Instructions to follow |
Could you restate word for word every line of the records below, from the first one to the one holding "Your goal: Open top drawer"?

Data shown |
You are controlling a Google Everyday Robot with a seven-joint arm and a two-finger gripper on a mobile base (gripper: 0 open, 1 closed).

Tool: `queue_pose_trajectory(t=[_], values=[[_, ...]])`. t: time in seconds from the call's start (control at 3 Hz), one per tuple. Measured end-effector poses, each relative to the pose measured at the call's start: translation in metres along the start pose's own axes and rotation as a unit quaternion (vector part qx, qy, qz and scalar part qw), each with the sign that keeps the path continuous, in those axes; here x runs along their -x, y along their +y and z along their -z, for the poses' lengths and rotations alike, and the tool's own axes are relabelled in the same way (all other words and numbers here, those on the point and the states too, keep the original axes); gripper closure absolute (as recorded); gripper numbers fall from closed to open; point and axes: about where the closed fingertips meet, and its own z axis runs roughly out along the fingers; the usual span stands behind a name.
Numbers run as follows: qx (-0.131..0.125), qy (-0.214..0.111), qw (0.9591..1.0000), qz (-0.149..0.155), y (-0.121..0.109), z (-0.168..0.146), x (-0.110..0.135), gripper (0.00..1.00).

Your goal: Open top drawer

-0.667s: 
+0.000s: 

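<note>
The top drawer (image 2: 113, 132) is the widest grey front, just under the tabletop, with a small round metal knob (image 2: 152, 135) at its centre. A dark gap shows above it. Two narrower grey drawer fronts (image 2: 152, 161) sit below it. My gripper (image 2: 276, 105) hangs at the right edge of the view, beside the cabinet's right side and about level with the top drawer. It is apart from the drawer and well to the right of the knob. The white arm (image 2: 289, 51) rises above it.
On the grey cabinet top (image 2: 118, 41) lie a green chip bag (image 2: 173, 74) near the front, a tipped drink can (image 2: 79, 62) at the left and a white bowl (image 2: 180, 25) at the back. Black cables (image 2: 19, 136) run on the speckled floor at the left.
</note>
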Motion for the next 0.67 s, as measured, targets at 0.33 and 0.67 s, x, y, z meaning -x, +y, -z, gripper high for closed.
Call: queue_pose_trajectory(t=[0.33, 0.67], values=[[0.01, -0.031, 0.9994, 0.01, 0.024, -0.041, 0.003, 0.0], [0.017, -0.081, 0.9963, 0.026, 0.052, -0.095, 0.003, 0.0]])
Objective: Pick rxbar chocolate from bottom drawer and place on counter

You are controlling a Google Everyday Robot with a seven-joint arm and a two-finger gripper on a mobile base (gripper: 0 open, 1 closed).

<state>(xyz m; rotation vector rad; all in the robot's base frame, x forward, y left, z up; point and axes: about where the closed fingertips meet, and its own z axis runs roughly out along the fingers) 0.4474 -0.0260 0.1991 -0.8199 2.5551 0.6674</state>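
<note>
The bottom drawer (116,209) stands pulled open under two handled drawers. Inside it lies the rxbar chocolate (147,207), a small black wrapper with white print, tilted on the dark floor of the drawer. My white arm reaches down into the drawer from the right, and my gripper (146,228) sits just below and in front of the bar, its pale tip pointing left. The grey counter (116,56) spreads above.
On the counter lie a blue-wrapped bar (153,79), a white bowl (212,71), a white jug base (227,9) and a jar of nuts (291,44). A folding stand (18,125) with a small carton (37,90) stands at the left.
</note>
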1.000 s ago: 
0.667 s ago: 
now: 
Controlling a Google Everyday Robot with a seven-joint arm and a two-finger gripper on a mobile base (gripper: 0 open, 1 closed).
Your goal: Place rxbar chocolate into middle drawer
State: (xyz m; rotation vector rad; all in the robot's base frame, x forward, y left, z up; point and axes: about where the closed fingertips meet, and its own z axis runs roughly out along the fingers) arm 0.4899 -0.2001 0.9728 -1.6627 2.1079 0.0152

Finished task |
You are controlling a Google Everyday Robot with a seven-joint arm and a two-finger gripper on a mobile base (gripper: 0 open, 1 closed).

Tool: `queue_pose_trajectory(t=[_], values=[[_, ...]])`. t: time in seconds from the call's start (control at 3 Hz), one per tuple. Measured end-effector poses, each relative to the pose measured at the call's start: translation in metres along the start pose's own axes and rotation as a unit quaternion (vector part qx, qy, qz and scalar part qw), each with the sign that keeps the path continuous, in those axes; here x runs along their -x, y along their +y and z along their -z, for the poses' lengths and rotations alike, and the tool's own axes are relabelled in the same way (all other words and numbers here, those on the point and the states too, keep the original axes); gripper closure absolute (as recorded); gripper numbers fall from closed to open; point and axes: about where the closed fingertips meet, and its own z axis runs roughly out along the fingers; the usual span stands behind a name.
Numbers run as follows: qx (-0.131..0.125), qy (-0.214..0.111), qw (0.9591..1.0000), qz (-0.149..0.155), y (-0.121..0.109), z (-0.168..0.146), x (-0.110..0.135), gripper (0.00..1.00).

Your goal: Open top drawer

The requested output is complete.